A procuradora da República Miriam Moreira Lima, autora da denúncia
contra os nove réus que se transformou no processo aberto na 9ª Vara da
Justiça Federal em Belo Horizonte, também prometeu recorrer da decisão.
As vítimas da chacina foram os auditores do Trabalho Erastótenes de
Almeida Gonçalves, João Batista Soares Lage e Nelson José da Silva, e o
motorista Ailton Pereira de Oliveira.
A Polícia Federal concluiu as investigações do caso em seis meses e
pediu o indiciamento de nove pessoas por homicídio triplamente
qualificado: os fazendeiros e irmãos Antério Mânica (ex-prefeito da
cidade e um dos maiores produtores de feijão do país) e Norberto Mânica;
os empresários Hugo Alves Pimenta, José Alberto de Castro e Francisco
Elder Pinheiro; além de Erinaldo de Vasconcelos Silva e Rogério Alan
Rocha Rios, apontados como autores do crime; Willian Gomes de Miranda,
suposto motorista da dupla de assassinos, e Humberto Ribeiro dos Santos,
acusado de ajudar a apagar os registros da passagem dos pistoleiros
pela cidade.
Um dos réus, o empresário Francisco Elder, faleceu no último dia 7,
com 77 anos de idade.

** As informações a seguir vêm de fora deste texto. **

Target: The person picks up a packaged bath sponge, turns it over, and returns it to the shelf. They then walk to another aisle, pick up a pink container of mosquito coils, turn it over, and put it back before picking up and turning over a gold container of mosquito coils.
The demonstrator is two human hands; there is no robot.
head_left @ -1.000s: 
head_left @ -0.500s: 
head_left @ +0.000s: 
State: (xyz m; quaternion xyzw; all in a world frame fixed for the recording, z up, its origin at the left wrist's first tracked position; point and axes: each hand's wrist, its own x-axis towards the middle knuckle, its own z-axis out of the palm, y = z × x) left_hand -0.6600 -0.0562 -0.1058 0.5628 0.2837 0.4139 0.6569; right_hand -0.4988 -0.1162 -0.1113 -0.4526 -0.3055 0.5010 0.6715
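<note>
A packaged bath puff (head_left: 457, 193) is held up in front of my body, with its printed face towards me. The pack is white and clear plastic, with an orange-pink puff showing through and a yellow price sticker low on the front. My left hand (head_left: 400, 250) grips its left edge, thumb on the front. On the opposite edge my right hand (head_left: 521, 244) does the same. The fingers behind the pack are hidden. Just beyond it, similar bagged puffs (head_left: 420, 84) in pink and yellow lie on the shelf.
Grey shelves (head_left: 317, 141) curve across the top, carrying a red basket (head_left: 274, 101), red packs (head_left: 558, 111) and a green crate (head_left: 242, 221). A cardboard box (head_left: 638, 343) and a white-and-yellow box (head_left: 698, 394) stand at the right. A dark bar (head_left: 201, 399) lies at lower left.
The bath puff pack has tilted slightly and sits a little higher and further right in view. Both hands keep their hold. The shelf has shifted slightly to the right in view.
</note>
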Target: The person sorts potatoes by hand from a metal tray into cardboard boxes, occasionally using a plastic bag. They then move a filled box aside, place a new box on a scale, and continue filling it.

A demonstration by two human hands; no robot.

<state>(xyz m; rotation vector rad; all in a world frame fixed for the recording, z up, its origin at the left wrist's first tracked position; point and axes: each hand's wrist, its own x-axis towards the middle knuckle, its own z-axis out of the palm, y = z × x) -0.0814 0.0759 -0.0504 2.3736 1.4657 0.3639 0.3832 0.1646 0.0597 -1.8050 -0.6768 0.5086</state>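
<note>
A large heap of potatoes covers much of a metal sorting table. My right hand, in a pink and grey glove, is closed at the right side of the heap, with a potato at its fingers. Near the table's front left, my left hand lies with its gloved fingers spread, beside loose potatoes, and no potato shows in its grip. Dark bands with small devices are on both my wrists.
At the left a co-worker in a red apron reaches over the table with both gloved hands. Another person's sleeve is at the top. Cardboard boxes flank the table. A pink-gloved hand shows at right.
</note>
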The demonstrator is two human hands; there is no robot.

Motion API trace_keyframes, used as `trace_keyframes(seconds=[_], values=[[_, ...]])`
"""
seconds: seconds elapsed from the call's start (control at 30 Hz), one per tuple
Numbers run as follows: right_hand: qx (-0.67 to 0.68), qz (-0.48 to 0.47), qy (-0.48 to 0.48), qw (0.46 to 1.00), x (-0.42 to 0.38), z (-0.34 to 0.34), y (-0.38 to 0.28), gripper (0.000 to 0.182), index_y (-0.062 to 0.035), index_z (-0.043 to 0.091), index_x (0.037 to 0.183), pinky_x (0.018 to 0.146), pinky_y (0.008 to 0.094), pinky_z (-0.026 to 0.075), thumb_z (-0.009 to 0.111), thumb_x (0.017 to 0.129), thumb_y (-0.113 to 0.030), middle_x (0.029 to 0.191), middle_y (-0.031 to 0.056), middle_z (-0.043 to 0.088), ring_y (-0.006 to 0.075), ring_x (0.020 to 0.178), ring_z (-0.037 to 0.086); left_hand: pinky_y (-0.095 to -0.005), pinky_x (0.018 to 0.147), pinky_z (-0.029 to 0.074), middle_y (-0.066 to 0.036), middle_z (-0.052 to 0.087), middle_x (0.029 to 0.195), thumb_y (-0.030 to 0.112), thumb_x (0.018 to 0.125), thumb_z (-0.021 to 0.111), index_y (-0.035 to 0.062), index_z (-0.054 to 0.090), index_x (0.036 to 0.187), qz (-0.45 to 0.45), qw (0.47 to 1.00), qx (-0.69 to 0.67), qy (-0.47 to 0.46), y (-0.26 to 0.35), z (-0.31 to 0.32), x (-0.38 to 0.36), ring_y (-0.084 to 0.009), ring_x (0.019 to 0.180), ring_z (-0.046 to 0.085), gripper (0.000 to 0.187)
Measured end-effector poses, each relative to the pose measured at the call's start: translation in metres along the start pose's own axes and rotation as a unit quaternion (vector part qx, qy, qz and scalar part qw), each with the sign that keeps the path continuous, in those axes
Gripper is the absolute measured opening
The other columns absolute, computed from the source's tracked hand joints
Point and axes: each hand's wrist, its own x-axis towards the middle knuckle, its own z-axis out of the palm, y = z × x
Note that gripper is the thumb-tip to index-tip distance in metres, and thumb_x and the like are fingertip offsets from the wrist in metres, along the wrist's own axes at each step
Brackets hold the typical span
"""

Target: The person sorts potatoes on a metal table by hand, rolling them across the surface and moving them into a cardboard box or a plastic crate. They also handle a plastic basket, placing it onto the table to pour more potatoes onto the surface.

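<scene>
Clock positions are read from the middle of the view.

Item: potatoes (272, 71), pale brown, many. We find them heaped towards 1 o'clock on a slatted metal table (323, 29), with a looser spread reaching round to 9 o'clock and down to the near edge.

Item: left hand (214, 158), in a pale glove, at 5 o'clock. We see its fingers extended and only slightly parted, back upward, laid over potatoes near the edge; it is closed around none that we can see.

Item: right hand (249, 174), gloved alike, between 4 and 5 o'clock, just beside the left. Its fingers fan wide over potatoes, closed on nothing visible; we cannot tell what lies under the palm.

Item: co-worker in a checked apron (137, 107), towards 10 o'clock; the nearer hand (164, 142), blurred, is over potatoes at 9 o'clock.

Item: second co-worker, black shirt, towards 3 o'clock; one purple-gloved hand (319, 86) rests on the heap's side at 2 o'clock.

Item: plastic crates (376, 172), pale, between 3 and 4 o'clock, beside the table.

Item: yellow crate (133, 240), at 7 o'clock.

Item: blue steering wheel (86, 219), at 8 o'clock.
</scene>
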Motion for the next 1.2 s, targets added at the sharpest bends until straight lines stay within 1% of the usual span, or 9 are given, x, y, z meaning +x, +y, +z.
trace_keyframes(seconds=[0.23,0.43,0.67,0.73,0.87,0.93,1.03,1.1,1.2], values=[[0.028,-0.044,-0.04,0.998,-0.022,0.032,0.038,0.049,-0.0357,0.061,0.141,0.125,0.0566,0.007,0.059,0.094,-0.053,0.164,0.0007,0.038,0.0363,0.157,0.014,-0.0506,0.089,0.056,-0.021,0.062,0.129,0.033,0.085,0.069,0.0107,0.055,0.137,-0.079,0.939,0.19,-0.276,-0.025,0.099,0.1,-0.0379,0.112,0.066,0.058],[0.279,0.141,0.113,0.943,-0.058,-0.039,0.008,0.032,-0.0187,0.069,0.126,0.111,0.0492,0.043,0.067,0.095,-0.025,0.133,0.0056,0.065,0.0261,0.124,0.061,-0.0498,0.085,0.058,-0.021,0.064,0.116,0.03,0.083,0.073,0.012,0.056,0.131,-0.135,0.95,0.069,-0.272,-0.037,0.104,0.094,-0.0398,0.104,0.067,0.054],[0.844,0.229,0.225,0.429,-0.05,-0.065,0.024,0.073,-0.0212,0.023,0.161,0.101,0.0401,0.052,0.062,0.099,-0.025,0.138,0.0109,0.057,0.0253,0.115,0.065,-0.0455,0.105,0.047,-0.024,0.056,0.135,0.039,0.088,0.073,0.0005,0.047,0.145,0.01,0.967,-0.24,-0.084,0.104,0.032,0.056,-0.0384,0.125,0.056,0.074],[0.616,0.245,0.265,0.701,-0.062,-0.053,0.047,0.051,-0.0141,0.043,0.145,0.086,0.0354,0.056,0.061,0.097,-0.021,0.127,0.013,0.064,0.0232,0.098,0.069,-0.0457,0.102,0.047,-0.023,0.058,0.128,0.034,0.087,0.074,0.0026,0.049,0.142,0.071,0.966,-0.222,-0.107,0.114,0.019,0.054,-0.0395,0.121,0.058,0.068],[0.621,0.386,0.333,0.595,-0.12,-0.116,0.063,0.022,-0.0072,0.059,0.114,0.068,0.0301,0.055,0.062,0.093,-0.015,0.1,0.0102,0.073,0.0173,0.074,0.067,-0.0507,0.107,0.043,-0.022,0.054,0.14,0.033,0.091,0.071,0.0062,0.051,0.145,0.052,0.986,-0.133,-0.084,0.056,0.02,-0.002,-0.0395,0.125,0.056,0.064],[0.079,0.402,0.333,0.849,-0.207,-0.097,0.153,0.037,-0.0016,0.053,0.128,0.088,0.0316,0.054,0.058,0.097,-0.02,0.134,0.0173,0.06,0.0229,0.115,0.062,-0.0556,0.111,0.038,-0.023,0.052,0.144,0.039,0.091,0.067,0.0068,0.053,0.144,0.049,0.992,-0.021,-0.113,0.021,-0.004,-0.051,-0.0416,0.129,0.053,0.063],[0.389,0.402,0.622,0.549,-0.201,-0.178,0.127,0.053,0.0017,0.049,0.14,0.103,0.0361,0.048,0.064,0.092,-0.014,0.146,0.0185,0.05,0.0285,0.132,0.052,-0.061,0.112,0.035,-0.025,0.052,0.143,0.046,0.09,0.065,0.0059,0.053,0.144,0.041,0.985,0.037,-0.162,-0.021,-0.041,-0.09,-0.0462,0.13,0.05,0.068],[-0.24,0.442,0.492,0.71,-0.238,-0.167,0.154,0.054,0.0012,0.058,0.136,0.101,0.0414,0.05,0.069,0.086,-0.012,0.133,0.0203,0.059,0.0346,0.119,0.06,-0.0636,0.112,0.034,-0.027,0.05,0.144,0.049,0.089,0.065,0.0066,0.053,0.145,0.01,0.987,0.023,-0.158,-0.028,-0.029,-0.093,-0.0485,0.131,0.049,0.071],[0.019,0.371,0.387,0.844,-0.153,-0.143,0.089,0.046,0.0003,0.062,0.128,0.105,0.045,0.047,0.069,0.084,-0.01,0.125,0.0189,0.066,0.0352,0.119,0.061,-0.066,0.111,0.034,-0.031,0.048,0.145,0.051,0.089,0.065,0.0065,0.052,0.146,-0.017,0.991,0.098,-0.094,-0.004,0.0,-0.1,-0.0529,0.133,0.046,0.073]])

Ele aguardava o julgamento em liberdade. Dos
outros oito indiciados, Erinaldo, Rogério e Willian estão presos em
Contagem, região metropolitana de Belo Horizonte, à espera da sentença
judicial. Ribeiro dos Santos foi solto a pedido do Ministério Público
Federal, já que seu crime prescreveu.
Os outros quatro réus, coincidentemente os que têm maior poder
aquisitivo, aguardam o julgamento em liberdade, beneficiados por habeas corpus da Justiça. Pouco depois do crime, Antério Mânica foi eleito prefeito de Unaí, tendo sido reeleito em 2008.
Ao longo dos anos, os réus apresentaram sucessivos recursos e
apelações que contribuíram para a demora no julgamento. A demora levou a
subprocuradora-geral da República e coordenadora da Câmara Criminal do
Ministério Público Federal, Raquel Dodge, a recorrer ao Conselho
Nacional de Justiça (CNJ) para que o caso seja julgado logo.
No ofício que enviou no último dia 8 ao corregedor nacional de
Justiça interino, conselheiro Jefferson Kravchychyn, a subprocuradora
classifica o crime como um “cruel assassinato”. Ela disse que, há pelo
menos seis meses, não há nenhum obstáculo que impeça a juíza Raquel
Vasconcelos de incluir o caso na pauta de julgamentos.
Para que impedir que crimes como esse caiam no esquecimento e fiquem
impunes, foi instituído o dia 28 da janeiro, data do crime, como Dia
Nacional de Combate ao Trabalho Escravo, por meio da Lei 12.064/09.
Este ano, entidades de defesa dos direitos humanos e órgãos públicos
vão realizar atividades em mais de 15 cidades do país todo.